Veteran French actor Michel Piccoli, renowned for a string of celebrated performances for directors such as Luis Bunuel, Jean-Luc Godard and Louis Malle, died may 12, 2020 in France, he was 94. Piccoli’s acting career stretched back to the 1940s, but he began his association with major directors in Jean Renoir’s French Cancan in 1955. He was first cast by Bunuel a year later in Death in the Garden, where he played a priest; he would go on to act in a further six Bunuel films, including Diary of a Chambermaid, Belle de Jour and The Discreet Charm of the Bourgeoisie. However, the high point of his 1960s work was arguably Godard’s Contempt, in which he played opposite Brigitte Bardot as the scriptwriter hired to work on an adaptation of The Odyssey. n subsequent decades, Piccoli became a stalwart of French art films, appearing in Death in a French Garden (1985), Leos Carax’s Mauvais Sang (1986) and Jacques Rivette’s La Belle Noiseuse (1991). In 2011 he played the reluctant pope in Nanni Moretti’s We Have a Pope, and one of his final appearances was in another Carax film, Holy Motors in 2012. Piccoli was married three times: first to Eléonore Hirt, then to singer Juliette Gréco (until 1977), and to Ludivine Clerc, who survives him. Piccoli appeared in the French Euro-westerns: “Terreur en Oklahoma” (1951) as Tommy Goudchote; “Don’t Touch the White Woman!” (1973) as Buffalo Bill and “Far West” (1973) as the Indian chief.


  • ERICSON, John (Joseph Alexander Ottokar Meibes) - 9/25/1926, Düsseldorf, North Rhine-Westphalia, Germany - 5/3/2020, U.S.A. Santa Fe, New Mexico, U.S.A.

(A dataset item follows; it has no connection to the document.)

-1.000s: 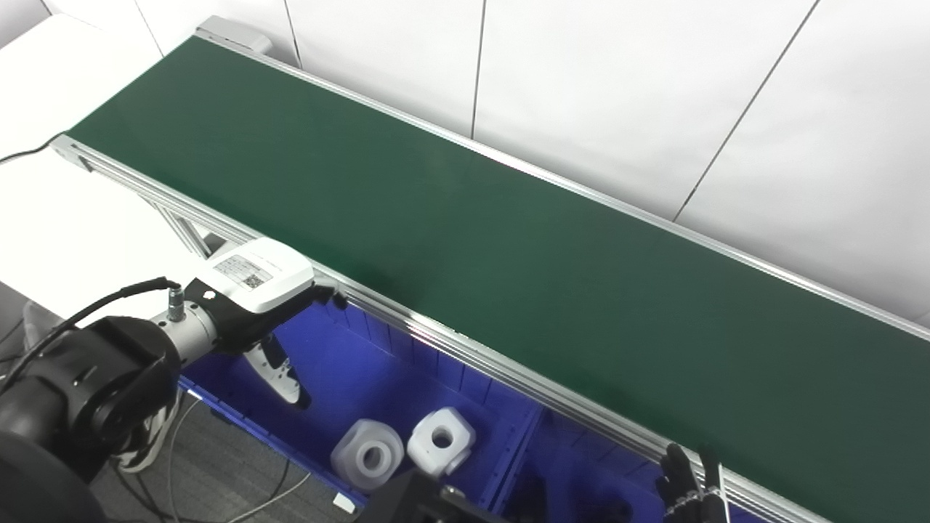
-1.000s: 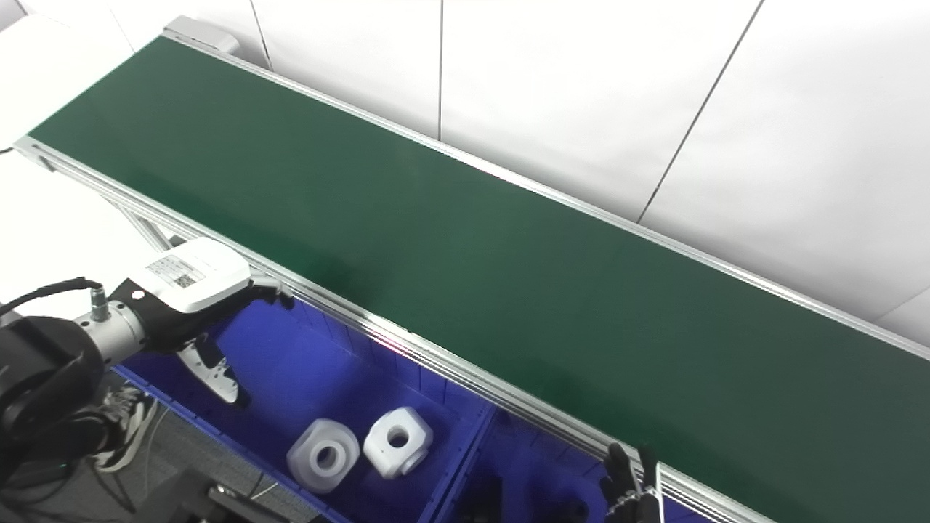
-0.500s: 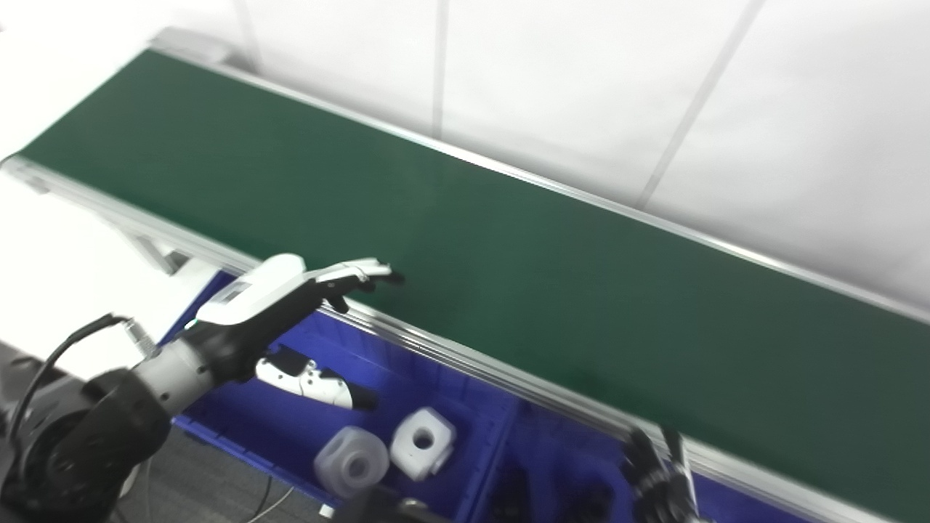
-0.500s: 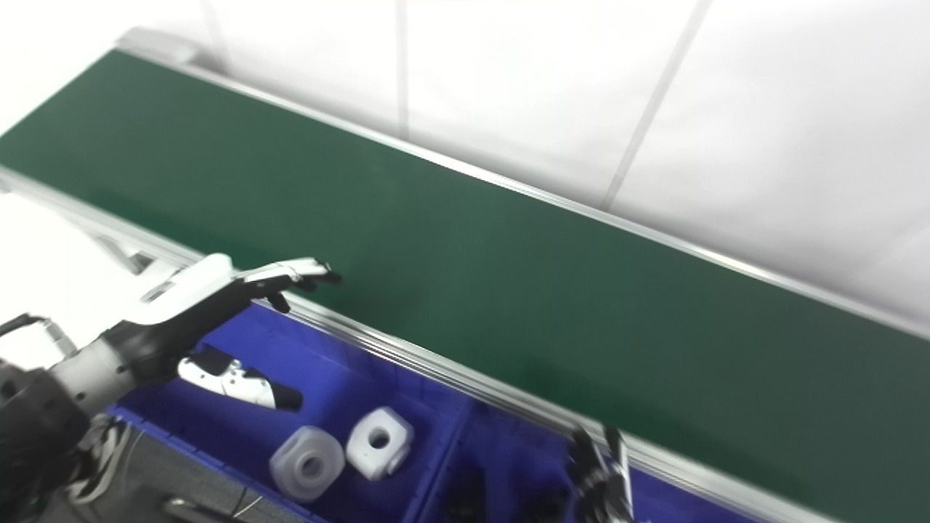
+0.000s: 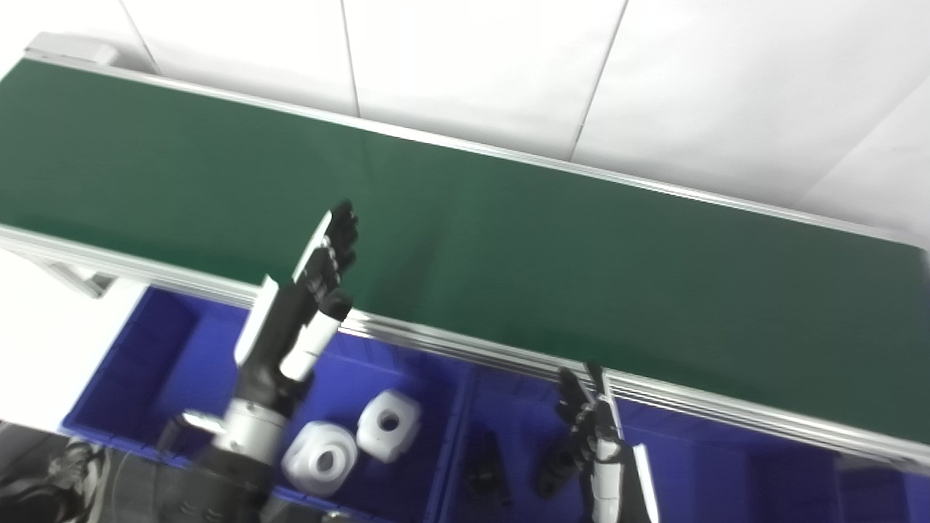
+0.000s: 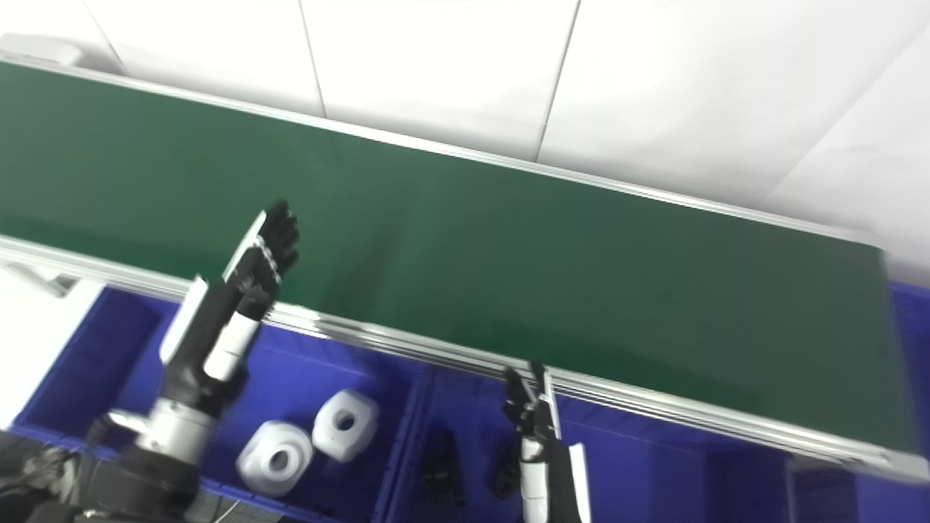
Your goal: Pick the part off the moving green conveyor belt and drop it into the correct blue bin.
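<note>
Nearest, two white parts [image 5: 349,439] lying in the left blue bin [image 5: 156,341], touching or nearly so; dark parts [image 5: 483,472] in the middle bin [image 5: 508,385], shapes too blurred to name. Right hand [image 5: 588,436] low over that middle bin, fingers upright and slightly spread, holding nothing visible. Left hand [image 5: 312,290] raised edge-on above the bin's far rim, fingers straight and close together, tips over the near edge of the green conveyor belt [image 5: 545,247], clamped on nothing. Farther off, belt bare along its visible length: no part riding in view. By appearance, some sorting done, next pick not begun. Against a second ago: view swung right, belt's right end now showing; left hand lifted from beside the bin to over the belt edge.
</note>
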You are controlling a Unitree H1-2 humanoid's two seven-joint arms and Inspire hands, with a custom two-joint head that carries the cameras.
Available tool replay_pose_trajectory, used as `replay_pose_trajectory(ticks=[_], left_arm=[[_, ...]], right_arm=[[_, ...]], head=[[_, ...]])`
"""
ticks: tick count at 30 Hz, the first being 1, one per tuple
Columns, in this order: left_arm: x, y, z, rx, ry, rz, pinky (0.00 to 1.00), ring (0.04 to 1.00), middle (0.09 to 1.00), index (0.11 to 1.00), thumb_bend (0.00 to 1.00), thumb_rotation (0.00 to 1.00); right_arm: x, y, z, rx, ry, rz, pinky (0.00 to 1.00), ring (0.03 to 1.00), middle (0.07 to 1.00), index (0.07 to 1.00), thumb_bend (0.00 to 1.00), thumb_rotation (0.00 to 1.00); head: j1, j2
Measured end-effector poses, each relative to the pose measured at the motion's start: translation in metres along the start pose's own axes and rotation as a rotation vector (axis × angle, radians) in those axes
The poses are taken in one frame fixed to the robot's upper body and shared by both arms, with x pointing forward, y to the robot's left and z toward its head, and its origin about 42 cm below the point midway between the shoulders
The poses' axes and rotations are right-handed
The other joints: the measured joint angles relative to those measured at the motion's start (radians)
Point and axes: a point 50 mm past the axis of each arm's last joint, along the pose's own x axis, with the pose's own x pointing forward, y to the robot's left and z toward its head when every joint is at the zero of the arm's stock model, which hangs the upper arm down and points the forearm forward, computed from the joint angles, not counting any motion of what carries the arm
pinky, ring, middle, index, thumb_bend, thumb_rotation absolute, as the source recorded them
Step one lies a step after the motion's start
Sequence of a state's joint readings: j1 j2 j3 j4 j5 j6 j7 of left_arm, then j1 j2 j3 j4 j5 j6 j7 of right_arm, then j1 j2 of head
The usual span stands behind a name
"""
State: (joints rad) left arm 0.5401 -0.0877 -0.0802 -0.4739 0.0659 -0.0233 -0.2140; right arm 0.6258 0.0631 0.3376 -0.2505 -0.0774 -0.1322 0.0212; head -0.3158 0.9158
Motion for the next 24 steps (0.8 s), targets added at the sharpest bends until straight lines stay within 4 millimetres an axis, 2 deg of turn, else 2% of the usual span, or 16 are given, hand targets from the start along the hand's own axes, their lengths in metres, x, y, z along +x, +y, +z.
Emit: replay_pose_trajectory(ticks=[1, 4, 8, 14, 21, 24], left_arm=[[-0.005, -0.002, -0.006, 0.015, 0.021, -0.017, 1.00, 1.000, 1.000, 1.000, 0.73, 0.99], [-0.013, 0.010, -0.022, 0.089, 0.052, -0.047, 1.00, 1.000, 1.000, 1.000, 0.71, 0.97], [-0.010, 0.019, -0.042, 0.126, 0.090, -0.065, 1.00, 1.000, 1.000, 1.000, 0.74, 0.96], [0.000, 0.007, -0.041, 0.099, 0.060, -0.114, 1.00, 1.000, 1.000, 1.000, 0.77, 0.94], [-0.001, 0.008, -0.041, 0.083, 0.065, -0.124, 1.00, 1.000, 1.000, 1.000, 0.76, 0.94], [-0.002, 0.008, -0.041, 0.087, 0.067, -0.129, 1.00, 1.000, 1.000, 1.000, 0.76, 0.95]], right_arm=[[0.000, 0.000, 0.000, -0.005, 0.000, -0.003, 0.94, 0.942, 0.919, 1.000, 0.80, 0.99], [0.001, 0.000, -0.001, -0.015, 0.015, -0.019, 0.94, 0.956, 0.926, 1.000, 0.79, 0.99], [0.002, -0.001, -0.001, -0.021, 0.024, -0.029, 0.96, 0.957, 0.933, 1.000, 0.80, 0.99], [0.002, -0.001, -0.001, -0.031, 0.025, -0.039, 0.98, 0.948, 0.927, 1.000, 0.79, 1.00], [0.002, 0.000, 0.000, -0.045, 0.023, -0.037, 0.98, 0.945, 0.926, 1.000, 0.79, 1.00], [0.003, 0.000, 0.000, -0.048, 0.025, -0.038, 0.96, 0.945, 0.923, 1.000, 0.80, 1.00]], head=[[-0.038, 0.006], [-0.074, 0.003], [-0.072, 0.005], [-0.086, 0.023], [-0.091, 0.026], [-0.114, 0.044]])
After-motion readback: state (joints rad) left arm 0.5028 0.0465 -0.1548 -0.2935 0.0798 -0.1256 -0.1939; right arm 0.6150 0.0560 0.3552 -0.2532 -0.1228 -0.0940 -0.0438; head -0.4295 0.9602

German born American actor John Ericson died of pneumonia in Santa Fe, New Mexico. Born Joseph Meibes on Sept. 25, 1926, in Düsseldorf, Germany, Ericson studied at the American Academy of Dramatic Arts in New York in the same class as Grace Kelly, Jack Palance and Don Rickles. Ericson appeared on Broadway in the original production 1951 of Stalag 17, directed by José Ferrer, and he made his film debut in Teresa (1951), directed by Fred Zinnemann. Three years later, he starred with Elizabeth Taylor in Rhapsody (1954). Ericson played "Man Friday" Sam Bolt opposite Francis' private eye title character and a pet ocelot named Bruce on ABC's Honey West. John appeared in two Euro-westerns: “Vengeance of Pancho Villa” (1966) as Don Diego Alvarado/Diego Owens/Django and “Heads or Tails” (1968) as Will Hunter/Bill Abilene/William Huston/Black Talisman.